Online rozpoznávanie obrázkov a textu

Autor: Larry Wang
NVDA compatibility: from 2018.3 to 2020.2
Stiahnuť Vývojovú verziu

This addon aims at adding online image recognition engines to NVDA.

There are two types of engines. OCR and image describer.

OCR extract text from image.

Image describer describe visual features in image in text form, such as general description, color type landmarks and so on.

Internet connection is required to use this addon, since image describe services are provided by API endpoints on the Internet.

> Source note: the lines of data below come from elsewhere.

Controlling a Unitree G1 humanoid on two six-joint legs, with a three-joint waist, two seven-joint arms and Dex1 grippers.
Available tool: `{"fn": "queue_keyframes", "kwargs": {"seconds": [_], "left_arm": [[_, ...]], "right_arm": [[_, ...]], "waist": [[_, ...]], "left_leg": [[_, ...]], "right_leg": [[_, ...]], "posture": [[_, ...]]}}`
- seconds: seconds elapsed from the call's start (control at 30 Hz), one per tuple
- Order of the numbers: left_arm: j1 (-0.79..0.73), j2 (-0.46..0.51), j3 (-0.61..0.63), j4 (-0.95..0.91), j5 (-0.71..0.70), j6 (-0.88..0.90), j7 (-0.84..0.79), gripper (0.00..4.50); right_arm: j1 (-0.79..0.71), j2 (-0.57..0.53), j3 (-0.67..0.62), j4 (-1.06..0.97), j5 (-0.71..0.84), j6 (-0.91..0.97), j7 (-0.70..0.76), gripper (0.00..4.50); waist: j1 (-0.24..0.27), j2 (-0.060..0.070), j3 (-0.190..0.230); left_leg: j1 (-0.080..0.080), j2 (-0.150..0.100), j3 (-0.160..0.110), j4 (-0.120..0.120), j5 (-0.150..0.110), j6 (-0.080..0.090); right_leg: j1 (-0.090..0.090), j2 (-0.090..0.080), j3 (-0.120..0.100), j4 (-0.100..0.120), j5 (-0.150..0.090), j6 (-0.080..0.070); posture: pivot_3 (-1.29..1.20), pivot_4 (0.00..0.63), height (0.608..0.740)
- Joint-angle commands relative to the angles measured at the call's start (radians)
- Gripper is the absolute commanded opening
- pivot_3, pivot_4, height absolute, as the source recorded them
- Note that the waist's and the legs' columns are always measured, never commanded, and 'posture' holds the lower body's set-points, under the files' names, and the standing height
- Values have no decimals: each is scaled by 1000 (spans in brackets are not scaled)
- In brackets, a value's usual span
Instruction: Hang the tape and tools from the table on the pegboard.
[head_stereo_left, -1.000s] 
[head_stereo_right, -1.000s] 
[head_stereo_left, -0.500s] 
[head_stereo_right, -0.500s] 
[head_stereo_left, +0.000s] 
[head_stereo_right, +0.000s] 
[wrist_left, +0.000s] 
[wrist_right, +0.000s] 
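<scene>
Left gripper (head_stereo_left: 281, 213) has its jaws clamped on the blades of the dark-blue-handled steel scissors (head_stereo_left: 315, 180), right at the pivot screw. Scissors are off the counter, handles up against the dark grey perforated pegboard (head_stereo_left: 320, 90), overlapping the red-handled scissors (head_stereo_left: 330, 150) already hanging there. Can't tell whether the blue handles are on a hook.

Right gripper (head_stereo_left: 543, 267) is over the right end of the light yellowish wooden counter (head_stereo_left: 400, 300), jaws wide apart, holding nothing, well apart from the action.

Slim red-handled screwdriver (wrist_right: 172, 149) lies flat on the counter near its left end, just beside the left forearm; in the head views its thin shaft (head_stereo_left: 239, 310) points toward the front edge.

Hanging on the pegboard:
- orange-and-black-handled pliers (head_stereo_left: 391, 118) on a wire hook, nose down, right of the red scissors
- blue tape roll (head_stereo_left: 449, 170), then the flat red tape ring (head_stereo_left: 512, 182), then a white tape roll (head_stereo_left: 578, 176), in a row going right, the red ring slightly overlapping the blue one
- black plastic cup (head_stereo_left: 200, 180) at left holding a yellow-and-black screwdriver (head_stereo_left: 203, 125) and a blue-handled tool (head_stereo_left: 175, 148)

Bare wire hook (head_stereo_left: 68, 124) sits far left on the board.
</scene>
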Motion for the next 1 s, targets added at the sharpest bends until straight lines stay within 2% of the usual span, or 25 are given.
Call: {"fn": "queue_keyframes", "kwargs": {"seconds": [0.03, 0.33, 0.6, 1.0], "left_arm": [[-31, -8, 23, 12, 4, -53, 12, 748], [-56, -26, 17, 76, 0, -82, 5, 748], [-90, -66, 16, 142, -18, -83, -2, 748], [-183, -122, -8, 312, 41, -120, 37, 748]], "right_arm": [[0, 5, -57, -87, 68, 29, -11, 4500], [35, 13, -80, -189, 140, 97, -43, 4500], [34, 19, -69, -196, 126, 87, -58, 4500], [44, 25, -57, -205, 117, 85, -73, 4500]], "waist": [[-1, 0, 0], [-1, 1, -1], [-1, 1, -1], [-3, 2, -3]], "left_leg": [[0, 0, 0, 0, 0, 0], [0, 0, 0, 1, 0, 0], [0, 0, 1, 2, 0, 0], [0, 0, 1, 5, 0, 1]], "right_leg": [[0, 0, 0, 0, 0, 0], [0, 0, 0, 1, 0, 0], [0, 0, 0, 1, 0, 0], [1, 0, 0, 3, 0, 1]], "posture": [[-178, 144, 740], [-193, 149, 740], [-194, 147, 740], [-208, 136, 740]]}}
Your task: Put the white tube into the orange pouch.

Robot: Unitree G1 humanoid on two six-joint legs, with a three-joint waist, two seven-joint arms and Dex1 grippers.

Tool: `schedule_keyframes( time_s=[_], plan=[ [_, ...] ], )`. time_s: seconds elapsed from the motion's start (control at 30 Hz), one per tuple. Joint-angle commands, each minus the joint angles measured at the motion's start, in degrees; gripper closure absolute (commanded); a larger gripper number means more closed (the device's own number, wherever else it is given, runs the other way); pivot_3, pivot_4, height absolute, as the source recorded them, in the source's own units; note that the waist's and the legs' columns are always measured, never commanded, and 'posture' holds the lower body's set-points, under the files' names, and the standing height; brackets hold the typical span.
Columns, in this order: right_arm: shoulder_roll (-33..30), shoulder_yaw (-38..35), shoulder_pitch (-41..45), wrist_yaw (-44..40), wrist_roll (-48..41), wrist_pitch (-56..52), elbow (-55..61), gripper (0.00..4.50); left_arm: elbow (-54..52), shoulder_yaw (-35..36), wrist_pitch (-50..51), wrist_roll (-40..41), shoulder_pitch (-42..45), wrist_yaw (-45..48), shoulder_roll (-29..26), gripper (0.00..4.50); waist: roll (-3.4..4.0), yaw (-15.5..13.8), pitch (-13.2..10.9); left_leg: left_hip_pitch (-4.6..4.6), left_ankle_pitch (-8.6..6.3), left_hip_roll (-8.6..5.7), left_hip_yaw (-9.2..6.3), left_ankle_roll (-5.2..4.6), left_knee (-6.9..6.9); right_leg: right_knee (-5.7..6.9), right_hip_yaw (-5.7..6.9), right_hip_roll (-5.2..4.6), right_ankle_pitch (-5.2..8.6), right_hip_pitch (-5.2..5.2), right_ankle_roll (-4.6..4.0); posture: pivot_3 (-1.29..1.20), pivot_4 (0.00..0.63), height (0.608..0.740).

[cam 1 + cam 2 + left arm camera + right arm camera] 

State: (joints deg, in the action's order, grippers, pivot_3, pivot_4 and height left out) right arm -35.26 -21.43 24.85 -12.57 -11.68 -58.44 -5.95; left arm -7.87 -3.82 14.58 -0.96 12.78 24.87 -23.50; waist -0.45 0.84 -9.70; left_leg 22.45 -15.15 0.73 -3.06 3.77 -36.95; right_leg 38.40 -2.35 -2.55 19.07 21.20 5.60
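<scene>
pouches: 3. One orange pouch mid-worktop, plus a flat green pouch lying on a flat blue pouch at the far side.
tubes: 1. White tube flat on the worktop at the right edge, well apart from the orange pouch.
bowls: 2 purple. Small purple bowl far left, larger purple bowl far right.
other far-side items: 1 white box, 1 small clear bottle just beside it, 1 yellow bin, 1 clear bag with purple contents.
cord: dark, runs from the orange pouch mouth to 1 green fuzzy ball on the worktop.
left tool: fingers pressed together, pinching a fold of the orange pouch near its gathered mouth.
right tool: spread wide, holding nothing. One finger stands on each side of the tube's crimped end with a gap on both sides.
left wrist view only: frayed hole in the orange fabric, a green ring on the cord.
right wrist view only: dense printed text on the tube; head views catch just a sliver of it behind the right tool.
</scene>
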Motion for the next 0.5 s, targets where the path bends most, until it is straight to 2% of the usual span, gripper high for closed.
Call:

They are called engines in this addon.

There are three types of engine for this addon.

Online OCR engine
Online image describer engine
Windows 10 OCR engine (offline)

You also need to choose the source of recognition image.

Current navigator object
Current foreground window
The whole screen
Image data or file from clipboard
Image file pathname or image url from clipboard

Klávesové skratky

After choosing these types, you can start recognition with one gesture.

NVDA+Alt+P Perform recognize according to source and engine type setting, Then read result. If pressed twice, open a virtual result document.

There are four additional gestures left unassigned. Please assign them before using.

Cycle through different recognition engine types.

Cycle through different recognition source types.

Cancel current recognition

This gesture can be useful if you think you have waited for too long and want to cancel.

Also sometimes you do not want to be disturbed by recognition message because you need to review some messages arrived after recognition start.

Show previous result in a virtual result document.

Though there is a feature to copy result to clipboard. Character position information cannot be preserved, so this gesture is added to solve this problem.

There are also four old gestures are left unassigned for users who prefer gestures in previous versions.

It is recommended to use new gesture and switch engine type according to your need.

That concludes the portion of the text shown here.